Relative Strength Index

The Relative Strength Index – known as the RSI – is an index used to show the momentum of directional price movements of financial instruments. Momentum in this context is essentially the speed at which the price is rising and falling. The RSI is what is known as a momentum oscillator, and is a technical indicator that is used in the technical analysis of certain markets – such as the Forex market. The Relative Strength Index was published in the book from the 1970’s, “New Concepts in Technical Trading Systems”, having been developed by J. Welles Wilder. It is one of the most widely used momentum oscillators and popular among Forex Traders.

Calculating the Relative Strength Index

The RSI is generally used on periods of 14 days, and compares the average of up and down closes during that time frame. It can also be applied to longer and shorter periods of time. To calculate the Relative Strength Index of any financial instrument, you need to look at the price activity of that financial instrument and work out the number of “gain days” (where the price has risen through the course of a trading day, also known as “up closes”) and the number of “loss days” (where the price has fallen through the course of trading day, also known as “down closes”).

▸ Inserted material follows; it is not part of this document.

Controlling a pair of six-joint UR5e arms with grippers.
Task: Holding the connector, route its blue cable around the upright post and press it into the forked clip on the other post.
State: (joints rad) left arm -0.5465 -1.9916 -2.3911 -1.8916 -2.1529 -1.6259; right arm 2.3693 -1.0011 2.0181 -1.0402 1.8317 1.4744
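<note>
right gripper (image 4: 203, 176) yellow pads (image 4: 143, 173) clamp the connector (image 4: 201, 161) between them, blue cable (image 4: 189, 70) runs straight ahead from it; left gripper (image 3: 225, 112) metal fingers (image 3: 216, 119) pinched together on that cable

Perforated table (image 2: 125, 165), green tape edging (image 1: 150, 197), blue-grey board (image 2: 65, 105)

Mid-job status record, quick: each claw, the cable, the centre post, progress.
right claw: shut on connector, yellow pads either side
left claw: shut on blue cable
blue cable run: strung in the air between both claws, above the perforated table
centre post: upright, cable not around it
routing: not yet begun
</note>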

Once you have determined the number of up days and the number of down days, you must then work out the average gains during gain days and the average losses during loss days. If, for example, there had been 10 gain days and five of those gain days saw a price movement of +2, and the other five of those gain days saw a price movement of +1, then the average gains would be 1.5. This is calculated by adding the total gains during the gain days, and dividing by the number of gain days. The principle for calculating average losses during loss days is the same; total losses during the loss days, dividing by the number of loss days. For the sake of this calculation, average gains during gain days is “g”, average losses during loss days is “l”.

The calculation for the RSI is then RSI = 100 – 100 / ( 1 + RS ) where RS is equal to g / l. So, if g = 1 and l = 2, then the RSI would be 33.33. The RSI will always range from 0 to 100.

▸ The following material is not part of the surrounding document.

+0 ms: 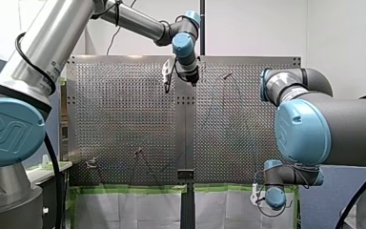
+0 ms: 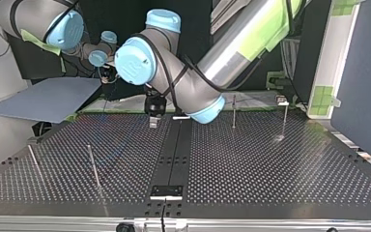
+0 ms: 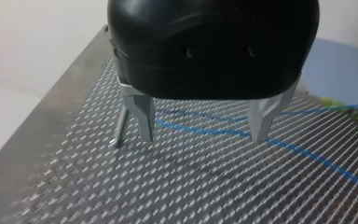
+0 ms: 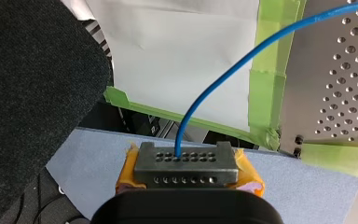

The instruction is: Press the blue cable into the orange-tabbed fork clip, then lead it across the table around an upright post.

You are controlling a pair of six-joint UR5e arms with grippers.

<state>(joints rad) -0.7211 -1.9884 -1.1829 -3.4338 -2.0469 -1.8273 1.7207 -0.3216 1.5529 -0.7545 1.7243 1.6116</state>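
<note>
The blue cable (image 3: pixel 205 131) lies on the perforated table (image 3: pixel 177 186) and runs across under my left gripper (image 3: pixel 203 138). That gripper is black with metal fingers and hangs open just above the cable, near the table's far middle in the front view (image 1: pixel 193 78). A thin upright post (image 3: pixel 120 126) stands just outside one finger. My right gripper (image 4: pixel 186 161), with orange-yellow pads, is shut on the blue cable (image 4: pixel 223 79) off the table's corner, and the cable arcs from it back to the table. I cannot make out an orange-tabbed fork clip in any view.
More thin posts stand on the table in the top view, two at its right (image 2: pixel 234 110) (image 2: pixel 285 118) and two at its left (image 2: pixel 93 164) (image 2: pixel 33 157). Green tape (image 4: pixel 265 93) edges the table's corner. A grey-blue board (image 2: pixel 53 99) lies beside the table.
</note>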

Using the Relative Strength Index in Forex Trading

The Relative Strength Index is essentially used in Forex trading to help determine whether a particular foreign currency is being overbought or oversold. Where the RSI is 70 or greater, the indication is that the currency is overbought, suggesting that prices may have risen further than market expectations. This could mean the currency is becoming overvalued and is likely to experience a drop in price. Where the RSI is 30 or below, the indication is that the currency is oversold, suggesting that prices may have fallen further than market expectations. This could mean the currency is becoming undervalued and is likely to experience an increase in price.

It should be noted that the RSI is not always an entirely accurate indicator of where an instrument has been overbought or oversold, as large price increases or price falls can affect the RSI and create false indications. The RSI should not, by itself, be used as a buy or sell signal; rather it should be used in conjunction with other indicators, strategies and tools to help make decisions. In particular, the RSI can be a very useful tool to confirm – or otherwise – a trend formation. For example, if you have highlighted a situation where you believe an uptrend is forming, then you would expect the RSI to be above 50, to confirm the trend. If you believe there is a downtrend forming, then you would expect the RSI to be below 50.

Summary

The Relative Strength Index is a popular index that is commonly used by Forex traders. It is very important not to use the RSI as a standalone indicator of buy and sell signals, but it can be very useful when used to complement other methods. The default period of 14 days can be adjusted to suit your own needs, noting that while the longer period used, the less chance of a false signal, the shorter the period the greater the chance of gaining an edge in identifying notable turning points in a market.